» Instructions to follow
Check each line of the material that follows, and copy those holding the string "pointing".

» Supplied material
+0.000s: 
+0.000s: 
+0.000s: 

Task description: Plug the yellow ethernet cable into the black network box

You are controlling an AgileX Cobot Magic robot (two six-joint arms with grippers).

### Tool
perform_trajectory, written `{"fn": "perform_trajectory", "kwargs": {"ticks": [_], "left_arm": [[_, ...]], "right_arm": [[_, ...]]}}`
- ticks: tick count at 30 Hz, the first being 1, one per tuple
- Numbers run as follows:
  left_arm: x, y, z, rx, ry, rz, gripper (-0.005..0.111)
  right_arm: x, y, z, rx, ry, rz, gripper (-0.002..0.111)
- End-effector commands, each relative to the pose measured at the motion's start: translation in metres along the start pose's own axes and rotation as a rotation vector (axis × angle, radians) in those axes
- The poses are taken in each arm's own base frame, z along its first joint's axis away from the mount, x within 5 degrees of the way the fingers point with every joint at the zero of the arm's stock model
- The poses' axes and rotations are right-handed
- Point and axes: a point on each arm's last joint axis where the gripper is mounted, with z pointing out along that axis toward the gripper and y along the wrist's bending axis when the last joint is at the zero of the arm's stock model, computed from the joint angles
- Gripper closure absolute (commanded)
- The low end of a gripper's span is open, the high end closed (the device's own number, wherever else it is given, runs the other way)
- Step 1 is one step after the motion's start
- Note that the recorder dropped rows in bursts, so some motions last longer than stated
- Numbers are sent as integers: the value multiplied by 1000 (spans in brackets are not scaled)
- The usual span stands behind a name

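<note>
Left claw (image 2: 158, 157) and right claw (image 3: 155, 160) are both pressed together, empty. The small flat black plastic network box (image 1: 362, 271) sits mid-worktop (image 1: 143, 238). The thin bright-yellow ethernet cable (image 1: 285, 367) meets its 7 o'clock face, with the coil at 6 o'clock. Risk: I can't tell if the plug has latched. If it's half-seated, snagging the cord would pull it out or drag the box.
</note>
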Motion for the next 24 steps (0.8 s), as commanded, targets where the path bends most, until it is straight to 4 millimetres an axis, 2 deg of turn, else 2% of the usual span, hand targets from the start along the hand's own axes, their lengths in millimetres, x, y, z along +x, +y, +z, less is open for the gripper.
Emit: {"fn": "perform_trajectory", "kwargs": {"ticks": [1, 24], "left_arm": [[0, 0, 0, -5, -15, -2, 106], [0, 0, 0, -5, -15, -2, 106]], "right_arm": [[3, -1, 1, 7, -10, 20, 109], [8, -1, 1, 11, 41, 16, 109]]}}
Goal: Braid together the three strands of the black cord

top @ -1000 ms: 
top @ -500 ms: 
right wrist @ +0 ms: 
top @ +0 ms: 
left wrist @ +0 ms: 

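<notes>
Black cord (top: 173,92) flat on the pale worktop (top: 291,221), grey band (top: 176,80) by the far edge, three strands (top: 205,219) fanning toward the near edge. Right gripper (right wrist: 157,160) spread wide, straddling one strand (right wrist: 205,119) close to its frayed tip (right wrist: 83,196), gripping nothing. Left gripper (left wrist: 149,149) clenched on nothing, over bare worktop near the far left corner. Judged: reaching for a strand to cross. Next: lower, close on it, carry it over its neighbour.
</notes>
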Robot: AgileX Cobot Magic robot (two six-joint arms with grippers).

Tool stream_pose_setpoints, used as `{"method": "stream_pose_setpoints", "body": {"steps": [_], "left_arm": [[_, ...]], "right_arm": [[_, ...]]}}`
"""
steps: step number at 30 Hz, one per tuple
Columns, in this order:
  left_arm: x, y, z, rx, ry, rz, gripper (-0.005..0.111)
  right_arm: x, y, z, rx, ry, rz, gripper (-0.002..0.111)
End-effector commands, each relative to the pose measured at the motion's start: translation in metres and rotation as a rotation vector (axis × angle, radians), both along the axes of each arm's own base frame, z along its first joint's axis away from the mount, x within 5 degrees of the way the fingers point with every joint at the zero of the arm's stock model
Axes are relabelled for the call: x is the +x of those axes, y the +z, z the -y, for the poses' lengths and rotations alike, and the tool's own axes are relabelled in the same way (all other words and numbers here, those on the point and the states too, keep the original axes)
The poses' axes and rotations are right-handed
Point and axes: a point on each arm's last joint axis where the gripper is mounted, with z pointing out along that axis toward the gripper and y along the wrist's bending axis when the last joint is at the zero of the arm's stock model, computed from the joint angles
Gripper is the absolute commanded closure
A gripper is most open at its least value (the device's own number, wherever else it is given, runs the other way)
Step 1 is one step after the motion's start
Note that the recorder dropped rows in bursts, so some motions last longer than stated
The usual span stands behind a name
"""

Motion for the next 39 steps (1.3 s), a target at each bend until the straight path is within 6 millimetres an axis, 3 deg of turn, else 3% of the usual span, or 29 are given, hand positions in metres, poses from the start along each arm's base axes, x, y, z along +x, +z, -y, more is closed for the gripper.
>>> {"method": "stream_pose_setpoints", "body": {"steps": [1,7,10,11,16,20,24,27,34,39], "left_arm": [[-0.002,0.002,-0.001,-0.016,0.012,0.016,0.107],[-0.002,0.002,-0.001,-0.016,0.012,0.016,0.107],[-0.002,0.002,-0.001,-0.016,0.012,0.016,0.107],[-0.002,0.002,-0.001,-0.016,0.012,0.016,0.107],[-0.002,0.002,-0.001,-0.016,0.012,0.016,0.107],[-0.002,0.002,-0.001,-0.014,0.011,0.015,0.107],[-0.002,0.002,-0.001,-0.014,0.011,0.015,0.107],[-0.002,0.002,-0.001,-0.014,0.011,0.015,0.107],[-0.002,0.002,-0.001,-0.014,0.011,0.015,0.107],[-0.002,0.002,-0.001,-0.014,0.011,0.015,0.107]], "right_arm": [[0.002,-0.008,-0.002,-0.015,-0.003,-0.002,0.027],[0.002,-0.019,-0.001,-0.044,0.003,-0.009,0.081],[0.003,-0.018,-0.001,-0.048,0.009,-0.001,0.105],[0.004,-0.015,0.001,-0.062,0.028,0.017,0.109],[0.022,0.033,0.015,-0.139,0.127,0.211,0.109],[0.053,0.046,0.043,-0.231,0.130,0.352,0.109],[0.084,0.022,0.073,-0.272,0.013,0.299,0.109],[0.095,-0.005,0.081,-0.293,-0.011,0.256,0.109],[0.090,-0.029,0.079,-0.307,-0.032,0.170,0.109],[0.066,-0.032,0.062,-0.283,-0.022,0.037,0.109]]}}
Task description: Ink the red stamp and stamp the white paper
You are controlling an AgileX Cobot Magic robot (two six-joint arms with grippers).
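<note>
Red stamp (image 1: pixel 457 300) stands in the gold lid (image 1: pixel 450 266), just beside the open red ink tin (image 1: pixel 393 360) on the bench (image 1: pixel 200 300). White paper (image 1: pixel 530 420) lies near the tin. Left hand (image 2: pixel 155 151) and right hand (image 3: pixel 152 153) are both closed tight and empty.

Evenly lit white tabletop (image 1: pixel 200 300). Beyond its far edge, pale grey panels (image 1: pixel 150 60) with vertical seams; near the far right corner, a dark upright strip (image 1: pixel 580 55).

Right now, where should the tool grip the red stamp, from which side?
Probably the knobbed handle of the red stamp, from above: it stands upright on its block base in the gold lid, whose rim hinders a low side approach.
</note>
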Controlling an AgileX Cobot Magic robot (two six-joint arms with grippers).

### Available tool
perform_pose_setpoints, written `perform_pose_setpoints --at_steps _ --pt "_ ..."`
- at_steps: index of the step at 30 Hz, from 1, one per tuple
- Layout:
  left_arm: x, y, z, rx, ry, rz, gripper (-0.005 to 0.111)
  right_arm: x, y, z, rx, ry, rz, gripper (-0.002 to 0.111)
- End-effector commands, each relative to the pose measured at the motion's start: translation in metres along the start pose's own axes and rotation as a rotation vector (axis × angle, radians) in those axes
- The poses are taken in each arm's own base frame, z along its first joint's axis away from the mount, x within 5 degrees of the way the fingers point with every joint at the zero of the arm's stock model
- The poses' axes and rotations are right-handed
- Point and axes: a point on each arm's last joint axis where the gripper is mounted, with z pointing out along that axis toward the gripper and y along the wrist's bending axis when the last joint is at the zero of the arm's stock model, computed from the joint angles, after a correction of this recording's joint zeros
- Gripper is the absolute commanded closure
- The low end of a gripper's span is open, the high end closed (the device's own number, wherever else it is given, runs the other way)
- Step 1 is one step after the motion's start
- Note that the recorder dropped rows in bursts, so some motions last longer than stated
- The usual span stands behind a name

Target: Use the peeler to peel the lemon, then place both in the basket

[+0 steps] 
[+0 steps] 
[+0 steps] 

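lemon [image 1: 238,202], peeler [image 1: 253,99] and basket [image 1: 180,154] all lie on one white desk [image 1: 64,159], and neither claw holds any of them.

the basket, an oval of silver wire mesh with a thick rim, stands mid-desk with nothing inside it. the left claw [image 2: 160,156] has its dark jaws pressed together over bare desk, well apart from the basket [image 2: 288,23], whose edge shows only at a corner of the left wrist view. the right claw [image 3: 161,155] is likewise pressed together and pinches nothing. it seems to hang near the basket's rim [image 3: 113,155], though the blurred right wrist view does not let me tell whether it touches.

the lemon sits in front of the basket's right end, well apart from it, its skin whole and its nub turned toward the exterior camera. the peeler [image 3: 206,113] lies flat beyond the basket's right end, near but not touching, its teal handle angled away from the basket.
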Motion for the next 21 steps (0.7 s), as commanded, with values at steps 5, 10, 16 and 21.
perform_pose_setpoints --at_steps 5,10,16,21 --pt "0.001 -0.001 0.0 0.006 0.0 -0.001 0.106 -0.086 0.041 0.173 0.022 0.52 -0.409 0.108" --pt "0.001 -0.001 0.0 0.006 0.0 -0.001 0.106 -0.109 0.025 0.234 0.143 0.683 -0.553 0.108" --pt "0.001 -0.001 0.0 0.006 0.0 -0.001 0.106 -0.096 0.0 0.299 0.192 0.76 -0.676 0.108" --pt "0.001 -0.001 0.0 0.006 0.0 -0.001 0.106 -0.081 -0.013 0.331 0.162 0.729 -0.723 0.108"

» Output of the task
- Point and axes: a point on each arm's last joint axis where the gripper is mounted, with z pointing out along that axis toward the gripper and y along the wrist's bending axis when the last joint is at the zero of the arm's stock model, computed from the joint angles
Point and axes: a point on each arm's last joint axis where the gripper is mounted, with z pointing out along that axis toward the gripper and y along the wrist's bending axis when the last joint is at the zero of the arm's stock model, computed from the joint angles
- Point and axes: a point on each arm's last joint axis where the gripper is mounted, with z pointing out along that axis toward the gripper and y along the wrist's bending axis when the last joint is at the zero of the arm's stock model, computed from the joint angles, after a correction of this recording's joint zeros

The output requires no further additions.